I thought I understood RFM.

Quote = # women at prefs/# sororities, right?

Logically, then, no such thing as 'can't take them all'.

Even one chapter. Granted, I don't understand sorority life at chapters of 200+ members, either, but when your pledge classes are over 100 women, is it really mathematically impossible to pledge all your legacies? Has it ever happened that more legacies than the chapter could take listed that chapter as #1?

I also understand not wanting a pledge class that is all legacies. Or even a majority legacy.

Now, as a sister of a 20-woman chapter at a geeky private school in the 70s, and an alumna who recommended my daughter not rush at Texas, I recognize I'm out of the mainstream. What I fail to understand is how that changes the math.

Newbies who come to GC and make a statement like "there were too many women for the sororities to take them all" are rapidly corrected. Why is this legacy statement promulgated?
It's been a few years now, but I think when I was involved in my chapter's recruitment we had around the same number of legacies going through as quota, which hovered in the 60s.
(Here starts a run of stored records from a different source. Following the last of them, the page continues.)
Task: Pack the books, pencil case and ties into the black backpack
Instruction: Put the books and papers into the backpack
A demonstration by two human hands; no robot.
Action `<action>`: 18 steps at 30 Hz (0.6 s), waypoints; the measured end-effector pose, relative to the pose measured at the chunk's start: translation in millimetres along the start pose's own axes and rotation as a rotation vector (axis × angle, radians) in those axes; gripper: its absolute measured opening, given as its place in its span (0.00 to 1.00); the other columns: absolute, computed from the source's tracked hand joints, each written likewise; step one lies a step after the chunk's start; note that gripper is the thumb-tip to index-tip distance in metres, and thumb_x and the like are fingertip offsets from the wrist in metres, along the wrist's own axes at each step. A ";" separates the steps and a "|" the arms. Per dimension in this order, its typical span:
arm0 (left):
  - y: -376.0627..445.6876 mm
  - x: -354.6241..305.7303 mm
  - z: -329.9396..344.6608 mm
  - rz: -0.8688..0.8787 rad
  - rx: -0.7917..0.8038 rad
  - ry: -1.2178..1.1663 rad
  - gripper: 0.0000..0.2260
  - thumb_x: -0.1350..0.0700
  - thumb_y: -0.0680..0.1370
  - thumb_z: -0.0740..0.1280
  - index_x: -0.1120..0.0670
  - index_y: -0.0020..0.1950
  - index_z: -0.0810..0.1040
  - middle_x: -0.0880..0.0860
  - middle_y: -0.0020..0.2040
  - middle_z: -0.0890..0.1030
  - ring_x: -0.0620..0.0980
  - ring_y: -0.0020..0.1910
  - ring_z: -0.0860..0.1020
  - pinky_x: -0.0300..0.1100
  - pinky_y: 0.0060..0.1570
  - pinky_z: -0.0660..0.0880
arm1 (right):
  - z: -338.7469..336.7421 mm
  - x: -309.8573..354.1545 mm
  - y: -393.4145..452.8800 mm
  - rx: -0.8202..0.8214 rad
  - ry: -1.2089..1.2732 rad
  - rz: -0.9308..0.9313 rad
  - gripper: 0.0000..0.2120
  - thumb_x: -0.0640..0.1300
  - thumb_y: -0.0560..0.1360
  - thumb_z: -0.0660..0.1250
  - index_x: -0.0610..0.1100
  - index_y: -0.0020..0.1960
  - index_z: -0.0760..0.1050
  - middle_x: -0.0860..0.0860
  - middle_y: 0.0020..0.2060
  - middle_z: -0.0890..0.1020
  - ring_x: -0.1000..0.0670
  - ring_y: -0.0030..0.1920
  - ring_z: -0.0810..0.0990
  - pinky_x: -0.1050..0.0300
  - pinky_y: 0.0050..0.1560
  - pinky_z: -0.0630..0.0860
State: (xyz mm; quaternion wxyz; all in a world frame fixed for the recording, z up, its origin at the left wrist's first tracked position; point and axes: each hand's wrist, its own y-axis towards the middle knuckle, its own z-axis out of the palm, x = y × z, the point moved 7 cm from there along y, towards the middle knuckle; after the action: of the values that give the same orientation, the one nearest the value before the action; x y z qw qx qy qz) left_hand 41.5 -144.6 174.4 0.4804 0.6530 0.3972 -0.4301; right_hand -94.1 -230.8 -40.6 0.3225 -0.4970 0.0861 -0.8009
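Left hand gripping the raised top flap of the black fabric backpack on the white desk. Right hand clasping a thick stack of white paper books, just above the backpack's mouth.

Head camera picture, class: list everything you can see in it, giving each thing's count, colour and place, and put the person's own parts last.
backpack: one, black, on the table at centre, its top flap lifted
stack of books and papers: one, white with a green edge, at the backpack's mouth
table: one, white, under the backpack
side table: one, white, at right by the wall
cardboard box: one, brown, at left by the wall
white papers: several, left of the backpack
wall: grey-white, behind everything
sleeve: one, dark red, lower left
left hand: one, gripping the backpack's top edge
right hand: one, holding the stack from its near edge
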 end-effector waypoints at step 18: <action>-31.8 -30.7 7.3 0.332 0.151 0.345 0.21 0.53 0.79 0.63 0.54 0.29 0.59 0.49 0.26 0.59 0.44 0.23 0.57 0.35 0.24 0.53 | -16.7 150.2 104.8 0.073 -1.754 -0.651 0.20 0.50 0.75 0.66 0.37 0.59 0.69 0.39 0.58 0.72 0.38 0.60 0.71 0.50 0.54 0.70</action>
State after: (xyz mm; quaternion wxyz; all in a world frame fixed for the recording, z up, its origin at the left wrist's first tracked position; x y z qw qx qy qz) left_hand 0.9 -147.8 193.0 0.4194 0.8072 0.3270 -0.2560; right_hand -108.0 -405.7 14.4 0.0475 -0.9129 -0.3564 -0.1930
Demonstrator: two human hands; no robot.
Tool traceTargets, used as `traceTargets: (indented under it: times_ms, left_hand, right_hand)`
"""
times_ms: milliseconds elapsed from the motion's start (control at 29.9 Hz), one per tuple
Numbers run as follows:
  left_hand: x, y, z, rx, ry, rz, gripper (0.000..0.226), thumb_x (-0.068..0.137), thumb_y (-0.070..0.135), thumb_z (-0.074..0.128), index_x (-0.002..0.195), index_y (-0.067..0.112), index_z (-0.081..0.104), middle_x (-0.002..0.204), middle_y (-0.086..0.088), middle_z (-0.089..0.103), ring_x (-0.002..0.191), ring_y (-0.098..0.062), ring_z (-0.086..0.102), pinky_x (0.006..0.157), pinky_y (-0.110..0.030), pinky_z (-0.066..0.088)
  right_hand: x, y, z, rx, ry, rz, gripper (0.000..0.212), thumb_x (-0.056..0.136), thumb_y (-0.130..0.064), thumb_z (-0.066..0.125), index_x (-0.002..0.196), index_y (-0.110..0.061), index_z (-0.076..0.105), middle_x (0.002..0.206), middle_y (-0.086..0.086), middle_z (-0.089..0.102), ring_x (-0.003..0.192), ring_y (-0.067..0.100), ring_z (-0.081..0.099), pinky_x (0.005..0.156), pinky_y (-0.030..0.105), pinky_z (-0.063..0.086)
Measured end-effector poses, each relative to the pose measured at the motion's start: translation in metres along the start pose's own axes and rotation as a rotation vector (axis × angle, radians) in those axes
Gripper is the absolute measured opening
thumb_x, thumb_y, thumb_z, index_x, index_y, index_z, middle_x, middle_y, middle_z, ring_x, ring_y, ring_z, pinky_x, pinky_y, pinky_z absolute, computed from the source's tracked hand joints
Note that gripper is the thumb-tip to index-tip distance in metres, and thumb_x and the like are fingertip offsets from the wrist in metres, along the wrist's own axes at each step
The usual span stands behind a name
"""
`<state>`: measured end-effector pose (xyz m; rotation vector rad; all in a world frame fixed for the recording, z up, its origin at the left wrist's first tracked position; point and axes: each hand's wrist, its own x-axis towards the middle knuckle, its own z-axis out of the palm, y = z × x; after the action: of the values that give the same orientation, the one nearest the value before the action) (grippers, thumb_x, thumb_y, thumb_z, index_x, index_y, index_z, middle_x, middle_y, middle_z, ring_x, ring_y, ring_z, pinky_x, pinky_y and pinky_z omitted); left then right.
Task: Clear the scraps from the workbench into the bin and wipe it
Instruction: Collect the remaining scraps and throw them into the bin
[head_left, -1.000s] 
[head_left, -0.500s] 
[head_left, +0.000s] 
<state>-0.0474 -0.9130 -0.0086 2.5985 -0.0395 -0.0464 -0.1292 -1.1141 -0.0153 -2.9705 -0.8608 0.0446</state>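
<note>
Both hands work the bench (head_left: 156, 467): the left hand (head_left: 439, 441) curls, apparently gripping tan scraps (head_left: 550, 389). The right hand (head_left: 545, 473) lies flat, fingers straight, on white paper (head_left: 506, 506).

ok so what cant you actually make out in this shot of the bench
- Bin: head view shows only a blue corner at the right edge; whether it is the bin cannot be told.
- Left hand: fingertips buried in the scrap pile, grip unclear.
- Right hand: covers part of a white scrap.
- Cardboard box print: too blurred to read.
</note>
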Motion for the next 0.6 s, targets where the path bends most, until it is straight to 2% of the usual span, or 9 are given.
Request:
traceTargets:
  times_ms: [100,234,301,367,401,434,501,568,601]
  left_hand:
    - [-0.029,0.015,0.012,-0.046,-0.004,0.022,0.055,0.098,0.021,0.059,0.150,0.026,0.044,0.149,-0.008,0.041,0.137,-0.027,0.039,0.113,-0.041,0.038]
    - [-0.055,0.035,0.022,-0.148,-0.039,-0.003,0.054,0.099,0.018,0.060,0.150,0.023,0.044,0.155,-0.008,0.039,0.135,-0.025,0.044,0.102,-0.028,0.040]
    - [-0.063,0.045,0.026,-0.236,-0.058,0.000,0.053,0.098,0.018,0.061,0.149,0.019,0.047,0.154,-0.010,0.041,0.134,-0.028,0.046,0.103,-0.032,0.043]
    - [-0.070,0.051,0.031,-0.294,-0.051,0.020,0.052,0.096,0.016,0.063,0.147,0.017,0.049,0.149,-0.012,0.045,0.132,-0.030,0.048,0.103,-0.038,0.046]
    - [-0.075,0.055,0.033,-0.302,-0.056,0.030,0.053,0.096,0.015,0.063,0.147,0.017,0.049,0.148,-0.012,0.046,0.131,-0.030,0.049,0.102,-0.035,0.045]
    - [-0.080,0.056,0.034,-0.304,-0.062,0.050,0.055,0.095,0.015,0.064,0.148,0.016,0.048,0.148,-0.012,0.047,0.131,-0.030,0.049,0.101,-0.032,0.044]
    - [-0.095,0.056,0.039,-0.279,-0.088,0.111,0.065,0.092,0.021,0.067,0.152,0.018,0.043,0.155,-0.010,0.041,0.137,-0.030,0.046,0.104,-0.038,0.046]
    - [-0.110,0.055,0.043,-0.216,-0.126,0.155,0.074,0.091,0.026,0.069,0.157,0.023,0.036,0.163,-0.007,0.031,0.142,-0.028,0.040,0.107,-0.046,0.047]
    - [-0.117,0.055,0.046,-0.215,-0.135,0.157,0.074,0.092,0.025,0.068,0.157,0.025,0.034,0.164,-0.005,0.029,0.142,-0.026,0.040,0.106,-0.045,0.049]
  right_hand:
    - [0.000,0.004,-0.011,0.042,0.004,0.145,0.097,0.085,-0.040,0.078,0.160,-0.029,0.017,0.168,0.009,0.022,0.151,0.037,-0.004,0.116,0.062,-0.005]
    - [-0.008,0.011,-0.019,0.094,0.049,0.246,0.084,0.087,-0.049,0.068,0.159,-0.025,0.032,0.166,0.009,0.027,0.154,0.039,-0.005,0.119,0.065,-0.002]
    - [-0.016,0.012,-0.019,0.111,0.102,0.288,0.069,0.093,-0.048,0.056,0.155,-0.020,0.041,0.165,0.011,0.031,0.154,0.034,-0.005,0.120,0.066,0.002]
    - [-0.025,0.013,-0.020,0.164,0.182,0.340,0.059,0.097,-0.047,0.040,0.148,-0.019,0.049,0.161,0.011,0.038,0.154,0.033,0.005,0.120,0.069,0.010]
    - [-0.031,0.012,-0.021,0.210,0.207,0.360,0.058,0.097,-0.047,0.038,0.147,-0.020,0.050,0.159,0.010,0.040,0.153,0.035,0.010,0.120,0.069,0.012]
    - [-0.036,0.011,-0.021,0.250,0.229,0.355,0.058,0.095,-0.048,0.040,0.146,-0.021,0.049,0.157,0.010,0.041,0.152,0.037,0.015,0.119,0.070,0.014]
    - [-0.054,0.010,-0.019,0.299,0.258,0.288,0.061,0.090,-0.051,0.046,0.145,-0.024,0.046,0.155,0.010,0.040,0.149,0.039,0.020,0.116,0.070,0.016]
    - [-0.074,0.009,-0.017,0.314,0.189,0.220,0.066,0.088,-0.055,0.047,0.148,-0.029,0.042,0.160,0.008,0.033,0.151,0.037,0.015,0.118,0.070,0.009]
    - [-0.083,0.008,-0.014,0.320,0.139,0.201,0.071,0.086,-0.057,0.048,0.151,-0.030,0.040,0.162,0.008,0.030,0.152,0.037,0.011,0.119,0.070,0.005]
But, part of that was an upperclassman quota, which was around 15 because Clemson has a fairly large number of sophomores in recruitment for a couple reasons (and they are very successful). Thus, if more of those legacies were first-year students than upperclassmen, which I think they were but I don't remember for sure, we would have had more than we could take.

Obviously this is one poorly-remembered anecdote, but it's possible. Or, take ADPi's chapter at Brenau University. Quota there is something like 8-it's entirely possible that one of the six sororities there could have more than eight legacies in recruitment, especially sororities with a more liberal definition of legacy.
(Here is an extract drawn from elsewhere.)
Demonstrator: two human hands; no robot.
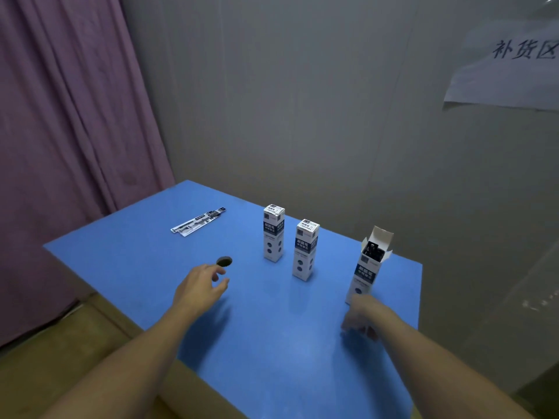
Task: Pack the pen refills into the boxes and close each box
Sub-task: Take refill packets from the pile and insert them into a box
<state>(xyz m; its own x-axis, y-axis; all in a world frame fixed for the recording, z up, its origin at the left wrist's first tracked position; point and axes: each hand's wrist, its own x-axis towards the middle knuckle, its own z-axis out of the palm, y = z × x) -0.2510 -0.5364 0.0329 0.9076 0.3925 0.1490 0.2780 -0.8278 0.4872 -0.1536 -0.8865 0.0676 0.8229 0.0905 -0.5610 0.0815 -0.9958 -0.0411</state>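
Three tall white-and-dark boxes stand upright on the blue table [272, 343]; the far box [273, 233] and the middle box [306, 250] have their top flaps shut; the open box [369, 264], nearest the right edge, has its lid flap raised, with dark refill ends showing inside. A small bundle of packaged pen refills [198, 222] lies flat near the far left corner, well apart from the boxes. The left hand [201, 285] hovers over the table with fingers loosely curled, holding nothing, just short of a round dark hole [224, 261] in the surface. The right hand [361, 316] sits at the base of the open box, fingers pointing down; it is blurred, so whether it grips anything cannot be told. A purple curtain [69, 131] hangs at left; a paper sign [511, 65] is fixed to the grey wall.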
I agree that in generally it's not likely, and people are probably saying it more to mean "we don't want a whole pledge class of legacies", which is also valid, but a little different.

EDIT: another difference between "too many women rushing to take them all" and "too many legacies" is that legacies are chapter specific. There are a lot more ADPi legacies in Clemson recruitment than say, Sigma Kappa legacies by virtue of the fact that there are many more ADPi chapters in the areas Clemson students come from that are very old. Vice versa in other locations with other sororities. Legacies aren't divvied up at pref night equally. Also, a woman can be a legacy to more than one chapter but only counts as one PNM.